Court orders in Texas almost always provide for automatic decreases in the event one child turns 18, graduates high school, etc. A few cases have upheld automatic future INCREASES in child support. In re D.S., 76 S.W.3d 512 (Tex. App. – Houston [14th Dist.] 2002, no pet.) involved two parents who were physicians. The parents entered into an agreed order that provided that the father would pay $500 a month child support during his three years of medical residency and then pay $1,500 a month beginning on the date he would be expected to enter private practice. The father decided to take a fellowship after his three years of residency and he argued that his pay was a lot less than anticipated and he sought to reduce his $1,500 per month child support obligation that had automatically kicked in. The trial court refused to modify the prior order and the father appealed.
The Houston Fourteenth Court of Appeals held:
Automatic increases in child support are generally unenforceable absent evidence showing a certain future event to trigger the change. Eikenhorst v. Eikenhorst, 746 S.W.2d 882, 886 (Tex.App.-Houston [1st Dist.] 1988, no writ) (no evidence of material and substantial change in expenses of children to support automatic increase in child support); see also Abrams v.

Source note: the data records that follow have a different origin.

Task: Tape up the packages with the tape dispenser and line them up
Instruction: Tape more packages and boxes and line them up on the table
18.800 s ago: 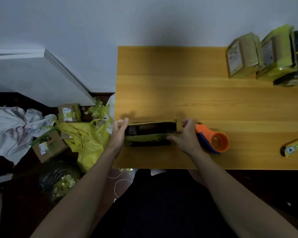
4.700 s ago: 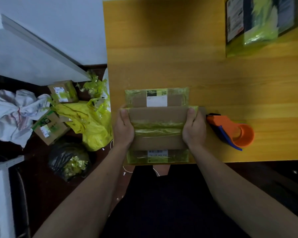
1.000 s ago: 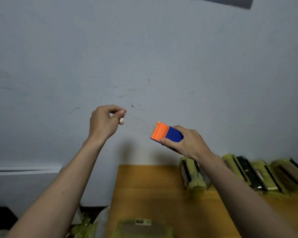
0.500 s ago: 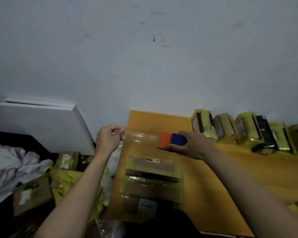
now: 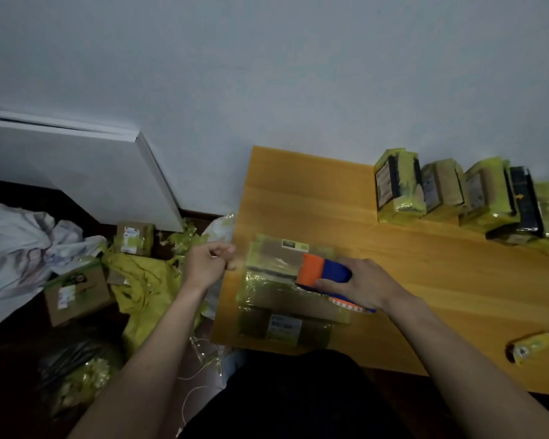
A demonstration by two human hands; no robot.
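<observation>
A stack of cardboard packages (image 5: 286, 315) wrapped in yellow-green tape lies at the near left corner of the wooden table (image 5: 425, 280). My right hand (image 5: 362, 283) grips the orange and blue tape dispenser (image 5: 322, 272) just above the stack. My left hand (image 5: 208, 264) hovers beyond the table's left edge and pinches the free end of the clear tape (image 5: 260, 267), which stretches across to the dispenser. Several taped packages (image 5: 469, 198) stand in a row at the back right by the wall.
A yellow utility knife (image 5: 534, 346) lies near the right front edge. On the floor to the left are cardboard boxes (image 5: 76, 293), yellow tape scraps (image 5: 146, 280), white cloth (image 5: 16, 245) and a dark bag (image 5: 76, 375). A white panel (image 5: 86, 172) leans on the wall.
Both hands came down from in front of the wall to just above the package stack, with the tape stretched between them. The view tipped down toward the table.
</observation>
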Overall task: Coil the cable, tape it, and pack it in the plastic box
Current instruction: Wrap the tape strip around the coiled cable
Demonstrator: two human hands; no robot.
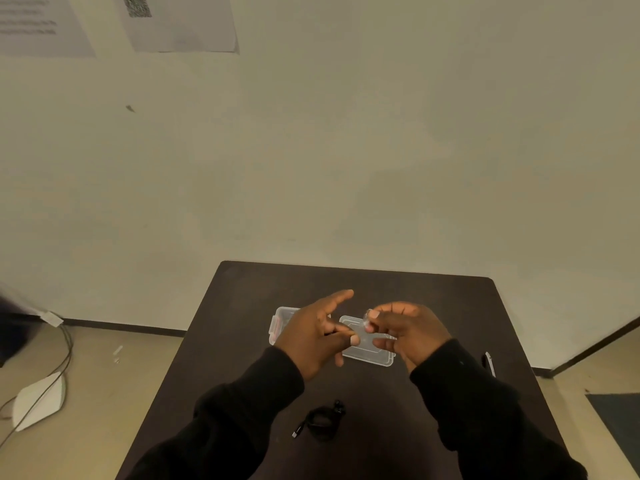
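Plastic box (281,315) half hidden behind left hand (313,336).

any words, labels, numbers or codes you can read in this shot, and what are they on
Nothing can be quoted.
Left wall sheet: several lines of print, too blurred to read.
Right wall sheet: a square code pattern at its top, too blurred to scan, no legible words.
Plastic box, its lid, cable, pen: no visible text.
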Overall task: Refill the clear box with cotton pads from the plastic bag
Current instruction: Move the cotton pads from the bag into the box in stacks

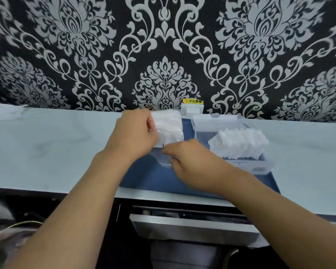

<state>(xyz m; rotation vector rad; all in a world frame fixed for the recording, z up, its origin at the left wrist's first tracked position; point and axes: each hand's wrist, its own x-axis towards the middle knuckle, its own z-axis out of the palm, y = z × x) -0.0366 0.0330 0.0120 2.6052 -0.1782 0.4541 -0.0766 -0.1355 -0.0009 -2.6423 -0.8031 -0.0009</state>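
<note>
A clear plastic bag point(168, 129) packed with white cotton pads lies over the far left part of a blue tray point(155, 179). My left hand point(134, 133) grips the bag's left side. My right hand point(186, 162) pinches the bag's loose empty end near its front. To the right stands the clear box point(250, 166) with its lid tipped back, and a row of white cotton pads point(241, 144) stands on edge inside it.
The tray sits on a pale counter point(56, 148) against a black and silver patterned wall. A white socket cover with a yellow label point(192, 107) is behind the tray. White cloth point(6, 111) lies at the far left. An open drawer point(192, 226) juts out below.
</note>
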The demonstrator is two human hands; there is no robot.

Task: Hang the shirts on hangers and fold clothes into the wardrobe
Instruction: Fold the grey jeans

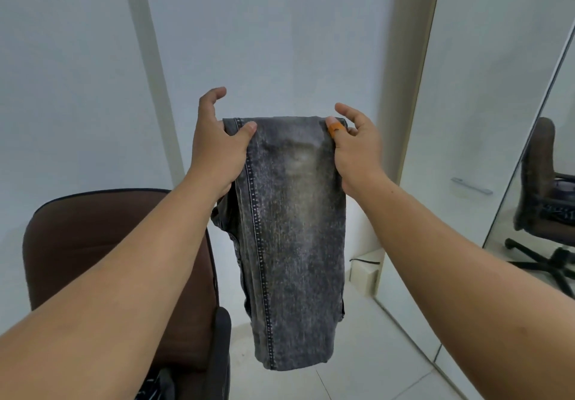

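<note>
A pair of grey acid-washed jeans (292, 238) hangs doubled over in front of me, with white stitching down its left seam. My left hand (214, 147) pinches the top left corner of the fold, thumb in front. My right hand (354, 147) pinches the top right corner; an orange band wraps its thumb. Both arms reach forward at about chest height. The lower end of the jeans dangles free above the floor.
A brown office chair (102, 244) stands at lower left, with dark patterned cloth (155, 384) on its seat. A white wardrobe door with a metal handle (469, 185) and a mirror panel (547, 200) stand at right. A white box (365, 270) sits on the tiled floor by the wall.
</note>
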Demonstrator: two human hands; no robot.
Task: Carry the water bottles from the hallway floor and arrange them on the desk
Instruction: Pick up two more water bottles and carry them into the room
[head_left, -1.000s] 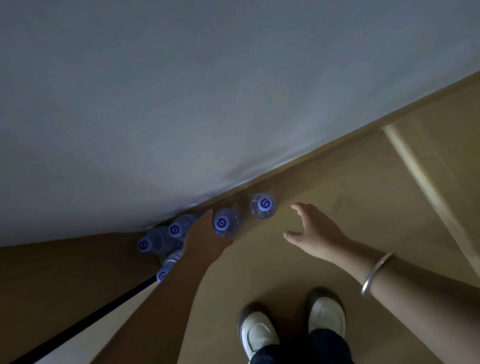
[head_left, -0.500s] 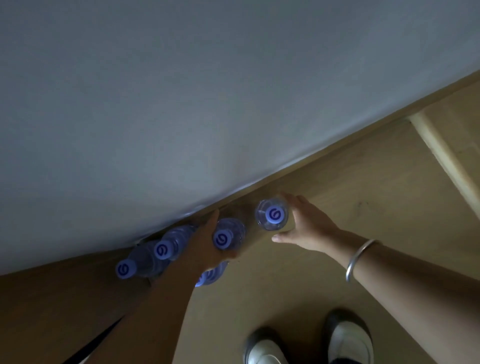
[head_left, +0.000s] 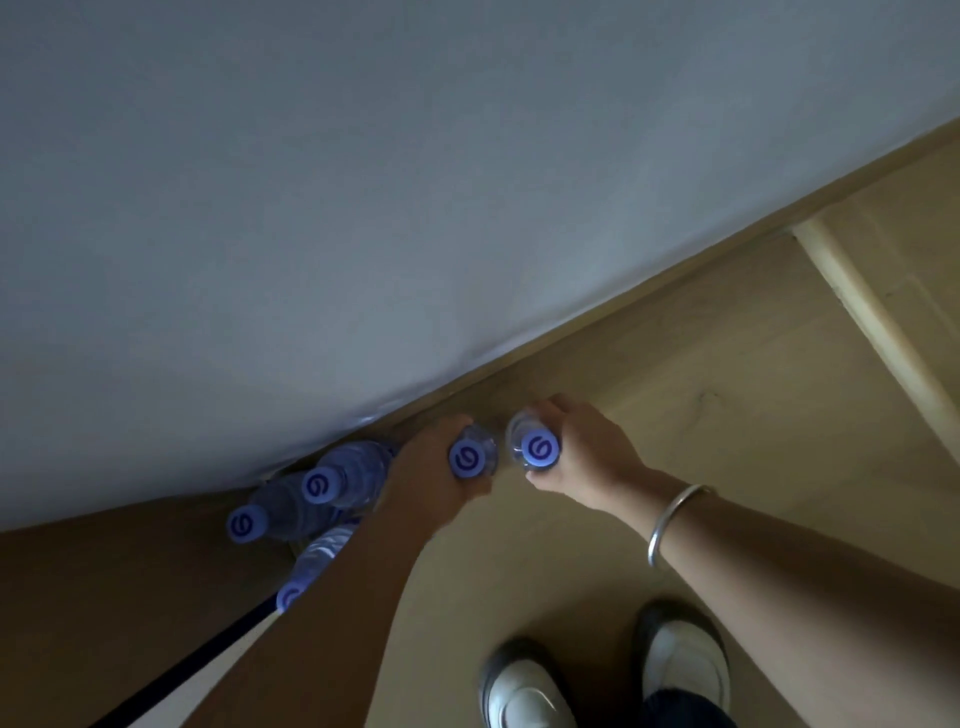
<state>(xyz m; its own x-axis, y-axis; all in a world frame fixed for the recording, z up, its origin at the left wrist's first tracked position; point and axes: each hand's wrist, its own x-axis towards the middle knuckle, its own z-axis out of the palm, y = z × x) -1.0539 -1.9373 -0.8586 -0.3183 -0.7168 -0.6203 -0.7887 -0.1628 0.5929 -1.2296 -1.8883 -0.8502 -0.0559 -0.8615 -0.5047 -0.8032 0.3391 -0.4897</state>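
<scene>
Hallway floor (head_left: 675, 374), wall edge: left hand (head_left: 431, 467) and right hand (head_left: 582, 457), open a second ago, now each clasp one bottle; lift pending.

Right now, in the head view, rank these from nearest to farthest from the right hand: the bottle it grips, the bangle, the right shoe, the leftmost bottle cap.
1. Gripped bottle, inside the right hand.
2. Bangle, on that hand's wrist.
3. Right shoe, below on the floor.
4. Leftmost bottle cap, far left by the wall.
</scene>
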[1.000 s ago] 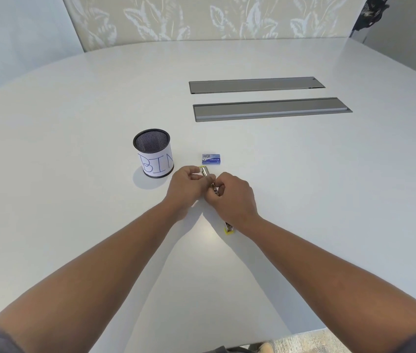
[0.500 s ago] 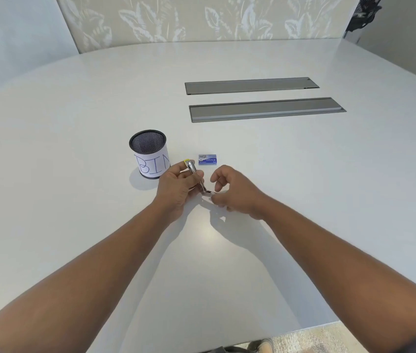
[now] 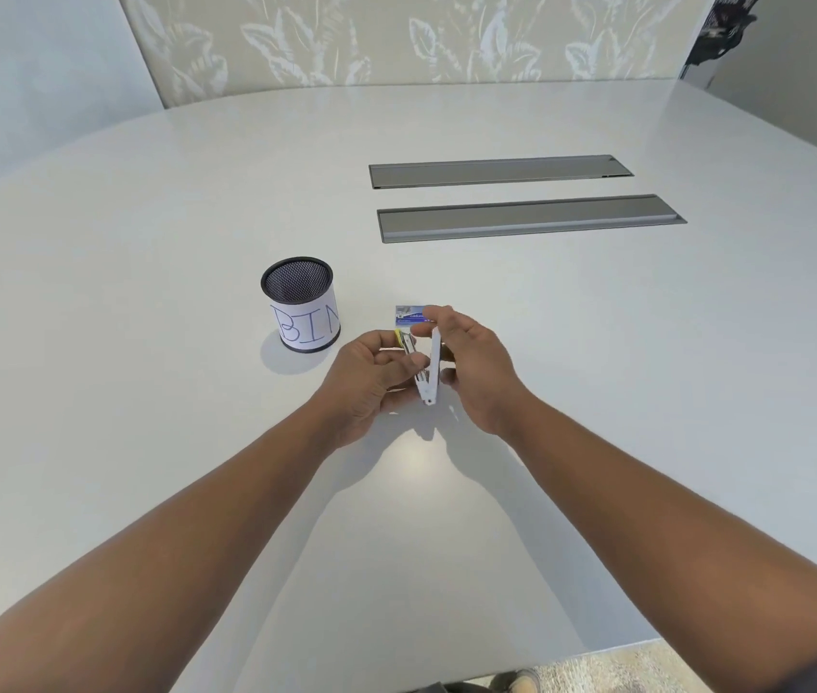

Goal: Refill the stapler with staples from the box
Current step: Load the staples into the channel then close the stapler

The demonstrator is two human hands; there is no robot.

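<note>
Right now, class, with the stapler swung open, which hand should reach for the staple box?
Probably the right hand: it is nearer the staple box and only pinches the lid, while the left hand grips the stapler.

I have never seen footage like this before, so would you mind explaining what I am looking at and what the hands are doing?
There is no machine here: a person wears a camera on the head, so you look down along both arms at a white table. The left hand grips the stapler, which is swung open in a V shape; the right hand holds its white top arm. Just behind the hands lies a small blue box of staples, not visibly opened. To the left stands a black mesh cup with a paper label reading BIN. Farther back, two grey panels sit flush in the tabletop.
</note>
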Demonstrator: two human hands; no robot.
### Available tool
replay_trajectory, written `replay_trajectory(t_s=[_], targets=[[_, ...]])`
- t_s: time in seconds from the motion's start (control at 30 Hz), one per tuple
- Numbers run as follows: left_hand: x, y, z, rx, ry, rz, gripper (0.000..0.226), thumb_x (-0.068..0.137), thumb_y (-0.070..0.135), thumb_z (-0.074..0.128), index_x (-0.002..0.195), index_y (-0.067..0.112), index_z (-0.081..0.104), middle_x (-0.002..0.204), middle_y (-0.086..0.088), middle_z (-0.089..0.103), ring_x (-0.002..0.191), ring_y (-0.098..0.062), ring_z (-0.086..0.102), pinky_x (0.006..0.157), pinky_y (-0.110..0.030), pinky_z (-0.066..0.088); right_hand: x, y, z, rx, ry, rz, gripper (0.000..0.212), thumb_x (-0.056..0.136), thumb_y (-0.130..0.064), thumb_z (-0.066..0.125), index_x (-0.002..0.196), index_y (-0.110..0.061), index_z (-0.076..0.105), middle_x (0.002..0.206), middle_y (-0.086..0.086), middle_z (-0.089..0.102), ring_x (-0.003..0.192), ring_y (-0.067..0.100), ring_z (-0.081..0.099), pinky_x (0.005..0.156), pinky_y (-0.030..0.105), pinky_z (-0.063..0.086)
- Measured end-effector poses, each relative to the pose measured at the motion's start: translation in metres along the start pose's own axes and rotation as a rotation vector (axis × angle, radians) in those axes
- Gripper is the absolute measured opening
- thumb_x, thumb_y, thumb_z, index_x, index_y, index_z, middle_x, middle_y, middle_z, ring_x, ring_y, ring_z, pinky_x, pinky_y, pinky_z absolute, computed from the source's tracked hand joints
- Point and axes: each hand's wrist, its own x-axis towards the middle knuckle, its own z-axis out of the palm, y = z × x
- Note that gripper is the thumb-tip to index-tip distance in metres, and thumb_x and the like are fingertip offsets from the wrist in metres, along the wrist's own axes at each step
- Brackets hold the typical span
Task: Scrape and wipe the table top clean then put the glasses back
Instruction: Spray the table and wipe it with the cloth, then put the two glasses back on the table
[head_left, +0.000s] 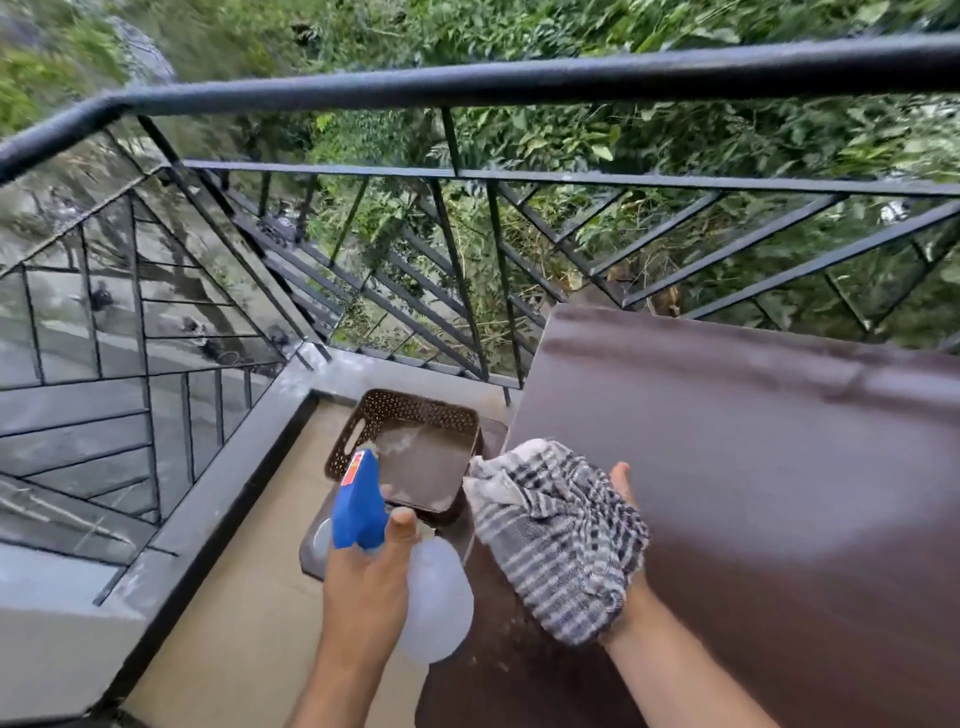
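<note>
Left grip (363, 582) is wrapped around the neck of a spray bottle (410, 587), fingers curled under its blue trigger head (358, 504) and the thumb raised beside it, the pale translucent body hanging below the hand. Just beyond the nozzle a brown perforated basket (415, 447) sits on a lower dark stand, apart from the bottle. Further right, the right grip (618, 571) cradles a bunched checked cloth (556, 540), palm turned up beneath it and fingers curled round its far side, held just over the near left edge of the brown counter (753, 467). No glasses show anywhere in view. The cloth looks soft and light, so it will fold and slip unless gathered into a pad under a flat palm; pressing from the middle should serve best. The bottle seems light and rigid, best held at the neck as it is. The counter looks smooth and glossy, likely slick once wetted, with pale specks near its front edge
</note>
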Motion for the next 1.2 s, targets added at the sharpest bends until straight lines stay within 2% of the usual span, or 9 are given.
replay_trajectory(t_s=[0.13, 0.2, 0.33, 0.43, 0.57, 0.73, 0.9, 1.07, 1.2], targets=[[0.056, -0.002, -0.021, 0.013, -0.078, 0.077, 0.05, 0.049, 0.099, 0.053, 0.071, 0.055, 0.062, 0.078, -0.01, 0.05, 0.076, -0.023, 0.05, 0.073, -0.036, 0.042, 0.047, 0.022, 0.038, 0.062, 0.061, 0.002, 0.069, 0.086, -0.058, 0.048, 0.118, -0.001, 0.071, 0.126, 0.024, 0.065, 0.11, 0.043, 0.065, 0.08, 0.052, 0.059], [0.077, -0.004, -0.027, 0.019, -0.071, 0.075, 0.05, 0.053, 0.098, 0.055, 0.081, 0.058, 0.064, 0.079, -0.003, 0.061, 0.081, -0.022, 0.061, 0.082, -0.036, 0.047, 0.067, 0.029, 0.049, 0.049, 0.045, 0.013, 0.067, 0.085, -0.055, 0.052, 0.121, -0.002, 0.07, 0.126, 0.026, 0.064, 0.113, 0.044, 0.063, 0.089, 0.053, 0.055], [0.149, -0.015, -0.043, -0.016, -0.111, 0.047, 0.058, 0.09, 0.054, 0.062, 0.121, 0.005, 0.068, 0.09, 0.044, 0.062, 0.084, 0.021, 0.058, 0.074, -0.006, 0.045, 0.127, 0.056, 0.068, -0.066, 0.162, -0.012, 0.057, 0.082, -0.047, 0.06, 0.108, 0.001, 0.074, 0.108, 0.027, 0.07, 0.089, 0.04, 0.068, 0.094, 0.052, 0.05], [0.195, -0.029, -0.051, -0.025, -0.135, -0.016, 0.053, 0.084, 0.054, 0.06, 0.114, 0.012, 0.072, 0.108, 0.036, 0.062, 0.11, -0.003, 0.06, 0.086, -0.03, 0.047, 0.174, 0.08, 0.062, -0.096, 0.284, -0.024, 0.043, 0.074, -0.031, 0.068, 0.1, 0.002, 0.076, 0.096, 0.025, 0.072, 0.083, 0.038, 0.065, 0.089, 0.048, 0.051], [0.251, -0.057, -0.056, 0.051, -0.154, -0.055, 0.031, 0.097, 0.034, 0.064, 0.121, 0.015, 0.07, 0.09, 0.008, 0.068, 0.075, -0.009, 0.056, 0.068, -0.028, 0.044, 0.221, 0.112, 0.056, -0.174, 0.356, 0.017, 0.034, 0.055, -0.025, 0.076, 0.079, -0.001, 0.077, 0.077, 0.021, 0.07, 0.072, 0.035, 0.055, 0.069, 0.037, 0.043], [0.303, -0.092, -0.058, 0.118, -0.23, -0.129, 0.021, 0.095, 0.04, 0.067, 0.1, 0.019, 0.07, 0.082, 0.002, 0.06, 0.073, -0.014, 0.054, 0.066, -0.032, 0.042, 0.297, 0.161, 0.014, -0.332, 0.621, -0.052, 0.091, 0.017, -0.022, 0.087, 0.106, -0.009, 0.069, 0.104, 0.023, 0.073, 0.092, 0.044, 0.07, 0.084, 0.069, 0.052], [0.331, -0.113, -0.058, 0.203, -0.284, -0.066, 0.024, 0.095, 0.036, 0.068, 0.077, 0.023, 0.058, 0.07, 0.004, 0.05, 0.065, -0.011, 0.047, 0.061, -0.028, 0.037, 0.333, 0.176, 0.007, -0.371, 0.739, -0.084, 0.071, 0.054, 0.001, 0.073, 0.119, -0.02, 0.055, 0.115, 0.013, 0.068, 0.1, 0.035, 0.067, 0.091, 0.059, 0.054], [0.342, -0.13, -0.054, 0.333, -0.343, -0.021, 0.001, 0.096, 0.031, 0.066, 0.096, 0.03, 0.066, 0.092, 0.006, 0.064, 0.075, 0.006, 0.057, 0.06, -0.001, 0.04, 0.348, 0.175, -0.006, -0.419, 0.796, -0.053, 0.074, 0.058, -0.002, 0.081, 0.126, -0.014, 0.052, 0.117, 0.014, 0.068, 0.102, 0.034, 0.066, 0.093, 0.056, 0.053], [0.343, -0.15, -0.049, 0.382, -0.372, 0.042, 0.028, 0.094, 0.02, 0.07, 0.119, 0.009, 0.064, 0.086, 0.012, 0.065, 0.073, 0.017, 0.06, 0.063, -0.001, 0.041, 0.335, 0.17, -0.008, -0.679, 0.91, 0.01, 0.064, 0.061, -0.004, 0.087, 0.115, -0.009, 0.054, 0.111, 0.013, 0.068, 0.097, 0.029, 0.066, 0.088, 0.042, 0.055]])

Abrams, 713 S.W.2d 195, 196 (Tex.App.-Corpus Christi 1986, no writ) (automatic increases in child support improper absent sufficient evidence showing anticipated future needs of children). The record contains sufficient evidence showing a future event justifying the automatic increase–Leslie’s completion of his orthopedic residency in July 1999, and his anticipated entry into private practice. Significantly, the parties structured their agreement to reflect this anticipated change in future events. Paula forfeited valuable rights in consideration of Leslie’s agreement and Leslie enjoyed substantial benefits under it. Moreover, Leslie and Paula, through their attorneys, agreed in writing to the terms of the 1996 child-support order, and the court found that agreement to be in the child’s best interest. Leslie has failed to bring forth any evidence which would show otherwise. In fact, Leslie himself testified that he agreed to the 1996 order because he had provided such little support for his daughter throughout the first twelve years of her life.
We conclude that Leslie’s challenge to the 1996 agreed order is an impermissible collateral attack on the judgment. In addition, even if Leslie could have maintained a collateral attack on the 1996 agreed order, he would not prevail because the trial court did not abuse its discretion in refusing to find the order unenforceable.
Creative lawyers could imagine other situations where automatic increases in child support, without the need to hire lawyers and bring a new, modification lawsuit, would make sense. For example, a parent’s child support would increase to an agreed amount when the parent graduates law school and passes the bar exam or a child support could automatically increase if the parents mutually decide that the child should attend private school. It is unlikely a judge would make such an order for an automatic increase in child support in a contested trial, but the above case could be used to persuade a judge to accept such an agreement between the parties. In re Lee, 411 S.W.3d 445 (Tex. 2013), would seem to say that a judge must accept such an order if it is agreed to in mediation.